Good news: If you’re a Canadian seeking asylum in the United States, you have a chance.

If you come from anywhere else? Not so much.

Last week, the Trump administration began efforts to close the door to Mexican asylum seekers — the only nationality we weren’t already turning away at the southern border — by threatening to send them not back to Mexico, but to Guatemala or Honduras.

The Trump administration has been clear: Its changes to asylum policy are designed specifically to deter migrants from coming to our country. These policies do not make America safer or stronger. Instead, by forcing asylum seekers to remain in dangerous communities, these policies encourage violence, slow economic growth, and undermine the very idea of America.
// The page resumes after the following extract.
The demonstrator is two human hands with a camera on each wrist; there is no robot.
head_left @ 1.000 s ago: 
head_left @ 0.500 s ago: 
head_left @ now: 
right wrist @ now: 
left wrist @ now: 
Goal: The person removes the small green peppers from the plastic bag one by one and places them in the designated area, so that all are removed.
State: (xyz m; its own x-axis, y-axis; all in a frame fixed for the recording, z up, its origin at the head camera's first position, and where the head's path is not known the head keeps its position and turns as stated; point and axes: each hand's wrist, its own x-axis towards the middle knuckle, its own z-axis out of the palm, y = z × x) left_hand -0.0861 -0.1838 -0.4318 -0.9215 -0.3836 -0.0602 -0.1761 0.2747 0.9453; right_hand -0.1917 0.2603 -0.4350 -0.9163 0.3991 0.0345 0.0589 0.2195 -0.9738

As more asylum seekers are forced to wait in Mexican towns along the border, they become targets of criminal cartels who extort ransoms from their American relatives. According to Human Rights First, there have been more than 600 violent attacks against migrants sent back to Mexico by U.S. authorities since the Trump administration implemented its “Remain in Mexico” policy a year ago.

One Honduran father was kidnapped and tortured in front of his three-year-old son until his wife, who lives in New Jersey, paid $2,000. A 28-year-old mother and her 3-year-old son were abducted twice before a family member from Houston transferred $2,200 to their captors.

And that’s before recent reports indicated that the administration would begin deporting Mexican asylum seekers to Guatemala. After Guatemala’s president denied agreeing to accept Mexican migrants and Mexico expressed deep concern, the Department of Homeland Security announced that it would implement an asylum agreement with Honduras that could result in Mexicans (among others) being sent there.

Guatemala and Honduras are not safe places for asylum-seekers. Together with their neighbor El Salvador, these countries themselves are home to large numbers of people seeking asylum elsewhere. They remain impoverished and dangerous.

At the same time, the administration’s immigration policies are constraining our nation’s workforce and reducing tax revenue. In September, the administration cut the refugee ceiling to 18,000 from its 2019 ceiling of 30,000 -- a historic low even as 25.9 million refugees around the globe flee their homes. This fall, the administration published proposed rules that would restrict asylum seekers’ work authorizations, add new fees, and expand barriers to asylum seekers.

Texas governor Greg Abbott, joining the miserly spirit in Washington, has declined to resettle refugees in the Lone Star State. Even at a time of historically low state unemployment rates. That Abbott would turn away refugees with an entrepreneurial spirit isn’t just disheartening — for Texas, it’s bad business.

At the end of 2019, the Census Bureau reported that net international migration in the U.S. had dropped to its lowest level in a decade. Coupled with declining birth rates, America’s population is growing at its slowest pace in a century. Leading the global economy will become increasingly difficult if our nation cuts off the flow of immigrants ready and willing to contribute to our economy.

A shrinking labor pool is alarming both for the innovation economy and for towns across middle America that increasingly depend on refugees and asylees to fill jobs.

Trump’s refugee and asylum policy changes will rob us of more than border safety and economic growth: They also rob us of our standing on the world stage. America has always been a beacon for those fleeing persecution based on race, religion, nationality, membership of a particular social group, or political opinion.

These changes have in effect closed our doors to the persecuted.

As a result, the cartels prosper, and the American idea languishes.